Here's a function declaration:

function foo() {
}

These are all function expressions (we use the resulting function value as part of the expression; in computer science terminology, the function is used as a right-hand value):

// 1: Assigning the result to something
var x = function() {
};

// 2: Passing the result into a function
bar(function() {
});

// 3: Calling the function immediately
(function(){
})();

// 4: Also calling the function immediately (parens at end are different)
(function(){
}());

// 5: Also calling the function immediately
!function(){
}();

// 6: Syntax error, the parser needs *something* (parens, an operator like ! or
// + or -, whatever) to know that the `function` keyword is starting an *expression*,
// because otherwise it starts a *declaration* and the parens at the end don't make
// any sense (and function declarations are required to have names).
function(){
}();

The rule is that function declarations are processed before the stepwise code begins. Function expressions, like all other expressions, are processed where they're encountered.

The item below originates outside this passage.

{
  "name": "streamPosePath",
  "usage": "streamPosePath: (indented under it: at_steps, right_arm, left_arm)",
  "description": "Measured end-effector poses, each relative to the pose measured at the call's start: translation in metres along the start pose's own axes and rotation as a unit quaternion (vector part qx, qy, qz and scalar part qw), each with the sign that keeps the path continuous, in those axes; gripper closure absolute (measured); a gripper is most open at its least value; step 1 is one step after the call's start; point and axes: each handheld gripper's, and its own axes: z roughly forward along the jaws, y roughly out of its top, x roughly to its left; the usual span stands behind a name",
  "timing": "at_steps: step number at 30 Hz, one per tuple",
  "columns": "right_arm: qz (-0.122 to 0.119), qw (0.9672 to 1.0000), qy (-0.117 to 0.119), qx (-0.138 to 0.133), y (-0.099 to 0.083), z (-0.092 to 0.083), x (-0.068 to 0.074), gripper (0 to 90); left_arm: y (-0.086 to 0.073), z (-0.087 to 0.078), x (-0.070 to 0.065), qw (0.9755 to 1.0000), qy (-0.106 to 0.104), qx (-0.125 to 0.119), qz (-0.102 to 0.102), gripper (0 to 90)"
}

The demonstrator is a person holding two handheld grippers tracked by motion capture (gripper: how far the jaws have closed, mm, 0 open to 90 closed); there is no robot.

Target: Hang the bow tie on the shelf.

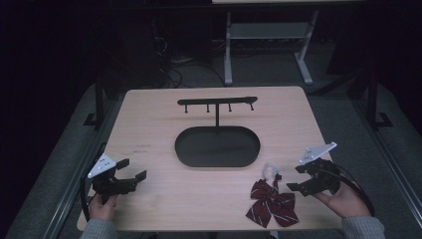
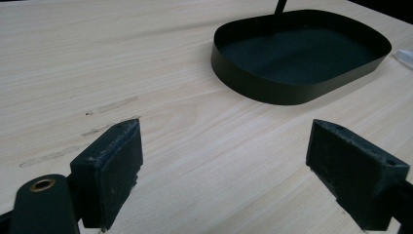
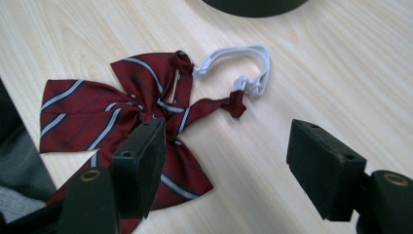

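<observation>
Item: striped bow tie [image 1: 271, 203], near right on the table [image 1: 149, 124], its white strap [image 3: 243, 63] toward the black stand tray [image 1: 217, 146]. Right gripper [image 1: 298, 178] released, empty, beside it; left gripper [image 1: 131, 169] released, idle. Risk: pinching only loose fabric, so the strap drags and snags.
</observation>
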Motion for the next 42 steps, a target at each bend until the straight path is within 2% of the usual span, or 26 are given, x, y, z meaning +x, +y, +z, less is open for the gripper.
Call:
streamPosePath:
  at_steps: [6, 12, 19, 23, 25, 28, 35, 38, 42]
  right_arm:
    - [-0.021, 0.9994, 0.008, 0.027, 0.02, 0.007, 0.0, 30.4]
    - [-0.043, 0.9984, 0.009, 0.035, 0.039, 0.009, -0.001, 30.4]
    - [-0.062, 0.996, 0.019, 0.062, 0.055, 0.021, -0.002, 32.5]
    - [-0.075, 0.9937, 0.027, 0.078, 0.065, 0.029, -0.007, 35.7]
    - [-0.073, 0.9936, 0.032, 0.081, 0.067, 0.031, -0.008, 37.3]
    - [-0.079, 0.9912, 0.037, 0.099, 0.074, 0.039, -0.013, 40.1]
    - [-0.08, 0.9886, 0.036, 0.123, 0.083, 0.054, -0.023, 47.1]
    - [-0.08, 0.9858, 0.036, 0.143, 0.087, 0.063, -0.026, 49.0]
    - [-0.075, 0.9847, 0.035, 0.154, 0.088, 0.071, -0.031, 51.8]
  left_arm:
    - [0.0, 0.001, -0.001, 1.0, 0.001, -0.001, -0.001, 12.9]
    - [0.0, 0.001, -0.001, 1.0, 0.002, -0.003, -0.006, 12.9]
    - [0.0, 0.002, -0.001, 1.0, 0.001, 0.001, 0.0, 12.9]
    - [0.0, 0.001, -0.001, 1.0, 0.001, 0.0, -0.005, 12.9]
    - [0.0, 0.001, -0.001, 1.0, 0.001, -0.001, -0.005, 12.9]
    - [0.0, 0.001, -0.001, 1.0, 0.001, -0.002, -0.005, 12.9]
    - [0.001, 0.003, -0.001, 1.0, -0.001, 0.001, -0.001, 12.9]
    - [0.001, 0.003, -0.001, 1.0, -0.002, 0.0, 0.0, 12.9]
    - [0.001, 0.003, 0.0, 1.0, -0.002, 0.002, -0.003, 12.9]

One final side note: This is a named function expression:

var f = function foo() {
};

We use it as a right-hand value, so we know it's an expression; but it has a name like function declarations do. This is perfectly valid and legal JavaScript, and what it's meant to do is create a function with a proper name (foo) as part of the stepwise code. The name of the function is not added to the scope (as it would be if it were a function declaration).

However, you won't see named function expressions in very many places, because JScript (Microsoft's JavaScript engine) gets them horribly and utterly wrong, creating two separate functions at two different times.


JavaScript is event-driven, the program written in JavaScript doesn't have a start and an end. You can compare it to any desktop UI toolkit, where you handle button clicks and key presses, but there is no obvious main once the program is initialized.

For instance there is a window.onload event that is triggered when the page is loaded - and which you can handle.


in a scripting language, the code is executed from the first line in the file to the end as if it was being typed into an interpreter. (this doesn't preclude parsing and compiling the code as long as those process don't effect the denotational semantics described.)